- _Exercise directions_
In the records below, begin at the line containing "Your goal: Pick" and end at the line containing "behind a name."; quote every line in that span exactly, including both boundary lines, and no others.

Stored data:

=== Section Start ===

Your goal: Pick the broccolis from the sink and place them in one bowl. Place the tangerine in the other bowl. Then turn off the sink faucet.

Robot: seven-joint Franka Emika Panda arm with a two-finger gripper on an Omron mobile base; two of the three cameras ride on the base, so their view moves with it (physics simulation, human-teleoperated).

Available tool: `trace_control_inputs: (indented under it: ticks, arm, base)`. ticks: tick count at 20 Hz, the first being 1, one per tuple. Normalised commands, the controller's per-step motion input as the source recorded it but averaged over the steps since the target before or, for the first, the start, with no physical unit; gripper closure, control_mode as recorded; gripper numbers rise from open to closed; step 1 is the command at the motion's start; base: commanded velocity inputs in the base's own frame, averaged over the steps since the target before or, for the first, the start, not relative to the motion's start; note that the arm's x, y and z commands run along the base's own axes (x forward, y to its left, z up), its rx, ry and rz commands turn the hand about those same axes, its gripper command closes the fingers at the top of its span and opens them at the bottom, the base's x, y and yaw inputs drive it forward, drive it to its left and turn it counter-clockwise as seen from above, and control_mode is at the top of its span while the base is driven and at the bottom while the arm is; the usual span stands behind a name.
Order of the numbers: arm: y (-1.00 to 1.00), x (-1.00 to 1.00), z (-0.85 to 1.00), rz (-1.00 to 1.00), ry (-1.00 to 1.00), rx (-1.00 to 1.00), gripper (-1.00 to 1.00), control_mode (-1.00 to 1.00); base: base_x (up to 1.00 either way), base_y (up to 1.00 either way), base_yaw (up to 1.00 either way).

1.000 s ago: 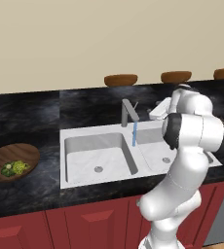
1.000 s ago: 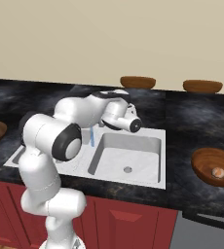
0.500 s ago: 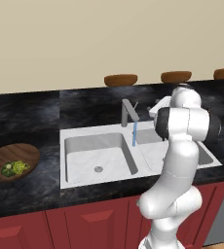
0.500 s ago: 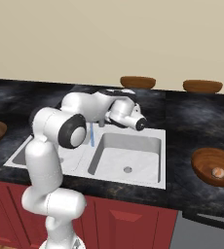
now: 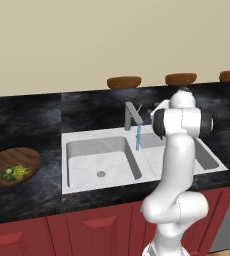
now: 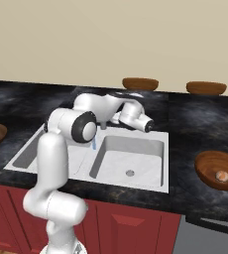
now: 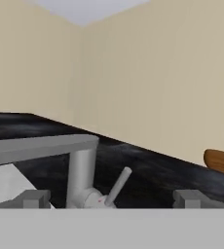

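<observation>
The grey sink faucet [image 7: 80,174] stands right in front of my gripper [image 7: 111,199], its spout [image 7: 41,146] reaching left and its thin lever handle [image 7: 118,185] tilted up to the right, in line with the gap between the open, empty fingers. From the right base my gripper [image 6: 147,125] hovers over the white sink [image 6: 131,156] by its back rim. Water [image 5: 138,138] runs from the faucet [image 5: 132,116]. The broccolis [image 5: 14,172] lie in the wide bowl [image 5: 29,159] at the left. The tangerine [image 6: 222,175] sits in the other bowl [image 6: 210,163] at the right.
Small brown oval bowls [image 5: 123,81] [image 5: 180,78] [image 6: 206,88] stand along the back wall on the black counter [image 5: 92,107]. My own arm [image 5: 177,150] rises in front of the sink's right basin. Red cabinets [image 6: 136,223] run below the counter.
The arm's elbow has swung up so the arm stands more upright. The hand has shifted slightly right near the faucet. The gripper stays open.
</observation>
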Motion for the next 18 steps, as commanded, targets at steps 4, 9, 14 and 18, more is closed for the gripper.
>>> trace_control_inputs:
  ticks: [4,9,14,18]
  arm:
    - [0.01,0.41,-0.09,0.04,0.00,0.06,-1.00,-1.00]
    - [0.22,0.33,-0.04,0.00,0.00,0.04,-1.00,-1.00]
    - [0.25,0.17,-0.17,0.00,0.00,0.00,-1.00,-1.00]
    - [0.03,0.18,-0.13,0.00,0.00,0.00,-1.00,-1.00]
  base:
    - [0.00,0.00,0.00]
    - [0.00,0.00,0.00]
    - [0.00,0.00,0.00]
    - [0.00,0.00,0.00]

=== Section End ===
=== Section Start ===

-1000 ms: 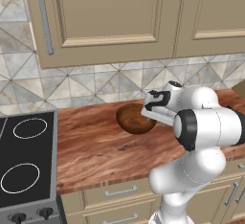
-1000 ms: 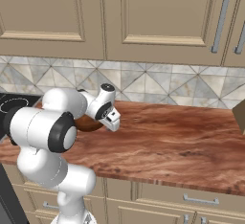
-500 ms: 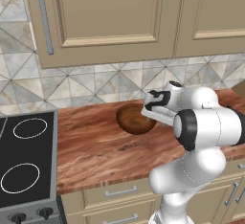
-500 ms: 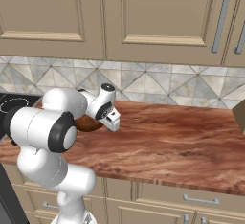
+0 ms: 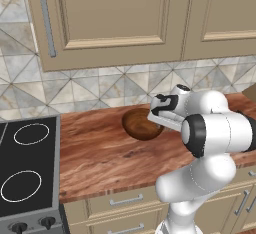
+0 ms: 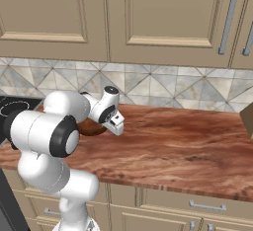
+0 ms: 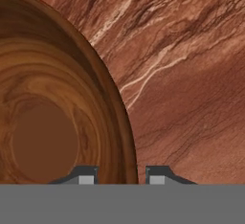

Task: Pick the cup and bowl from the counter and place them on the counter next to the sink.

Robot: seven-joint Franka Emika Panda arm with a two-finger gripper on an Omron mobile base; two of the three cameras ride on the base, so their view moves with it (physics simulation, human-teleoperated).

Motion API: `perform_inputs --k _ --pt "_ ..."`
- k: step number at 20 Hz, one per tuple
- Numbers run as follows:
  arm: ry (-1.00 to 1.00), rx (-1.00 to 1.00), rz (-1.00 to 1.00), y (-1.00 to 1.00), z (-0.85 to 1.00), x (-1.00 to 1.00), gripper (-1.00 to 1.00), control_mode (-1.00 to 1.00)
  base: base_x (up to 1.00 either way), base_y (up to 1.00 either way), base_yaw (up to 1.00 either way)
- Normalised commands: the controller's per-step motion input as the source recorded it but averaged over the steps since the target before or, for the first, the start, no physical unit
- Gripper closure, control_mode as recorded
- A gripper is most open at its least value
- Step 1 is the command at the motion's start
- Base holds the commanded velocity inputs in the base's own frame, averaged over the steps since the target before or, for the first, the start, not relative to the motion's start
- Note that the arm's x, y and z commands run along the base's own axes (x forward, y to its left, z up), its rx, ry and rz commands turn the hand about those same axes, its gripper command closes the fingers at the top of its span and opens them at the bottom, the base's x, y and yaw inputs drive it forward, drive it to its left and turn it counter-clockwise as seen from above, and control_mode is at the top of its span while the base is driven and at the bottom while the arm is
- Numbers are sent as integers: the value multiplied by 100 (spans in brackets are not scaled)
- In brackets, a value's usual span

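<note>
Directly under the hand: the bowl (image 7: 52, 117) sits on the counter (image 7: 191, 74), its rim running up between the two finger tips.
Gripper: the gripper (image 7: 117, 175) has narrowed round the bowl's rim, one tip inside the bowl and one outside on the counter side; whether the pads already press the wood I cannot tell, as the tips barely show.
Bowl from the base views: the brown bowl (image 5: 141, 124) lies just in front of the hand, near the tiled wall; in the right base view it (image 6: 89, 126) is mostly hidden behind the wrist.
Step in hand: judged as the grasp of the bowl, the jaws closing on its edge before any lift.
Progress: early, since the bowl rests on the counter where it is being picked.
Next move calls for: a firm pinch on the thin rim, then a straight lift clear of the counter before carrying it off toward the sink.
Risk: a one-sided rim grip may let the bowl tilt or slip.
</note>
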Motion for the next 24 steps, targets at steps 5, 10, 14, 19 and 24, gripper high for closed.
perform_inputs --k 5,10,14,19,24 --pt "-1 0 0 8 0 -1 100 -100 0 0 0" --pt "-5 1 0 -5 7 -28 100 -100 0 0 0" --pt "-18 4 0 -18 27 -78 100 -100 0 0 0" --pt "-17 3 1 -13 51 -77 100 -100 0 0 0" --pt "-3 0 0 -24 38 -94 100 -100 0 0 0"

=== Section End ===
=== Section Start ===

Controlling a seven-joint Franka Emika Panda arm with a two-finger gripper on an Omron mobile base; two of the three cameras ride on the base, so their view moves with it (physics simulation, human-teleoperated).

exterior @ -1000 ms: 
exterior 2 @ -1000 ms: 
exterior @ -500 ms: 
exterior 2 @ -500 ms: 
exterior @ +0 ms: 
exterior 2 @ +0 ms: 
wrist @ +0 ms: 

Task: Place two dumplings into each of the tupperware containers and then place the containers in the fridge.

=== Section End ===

- _Response to this exercise_
Your goal: Pick the broccolis from the sink and place them in one bowl. Place the tangerine in the other bowl. Then turn off the sink faucet.

Robot: seven-joint Franka Emika Panda arm with a two-finger gripper on an Omron mobile base; two of the three cameras ride on the base, so their view moves with it (physics simulation, human-teleoperated).

Available tool: `trace_control_inputs: (indented under it: ticks, arm, base)`. ticks: tick count at 20 Hz, the first being 1, one per tuple. Normalised commands, the controller's per-step motion input as the source recorded it but averaged over the steps since the target before or, for the first, the start, with no physical unit; gripper closure, control_mode as recorded; gripper numbers rise from open to closed; step 1 is the command at the motion's start; base: commanded velocity inputs in the base's own frame, averaged over the steps since the target before or, for the first, the start, not relative to the motion's start; note that the arm's x, y and z commands run along the base's own axes (x forward, y to its left, z up), its rx, ry and rz commands turn the hand about those same axes, its gripper command closes the fingers at the top of its span and opens them at the bottom, the base's x, y and yaw inputs drive it forward, drive it to its left and turn it counter-clockwise as seen from above, and control_mode is at the top of its span while the base is driven and at the bottom while the arm is; the usual span stands behind a name.

Nothing else goes in the answer.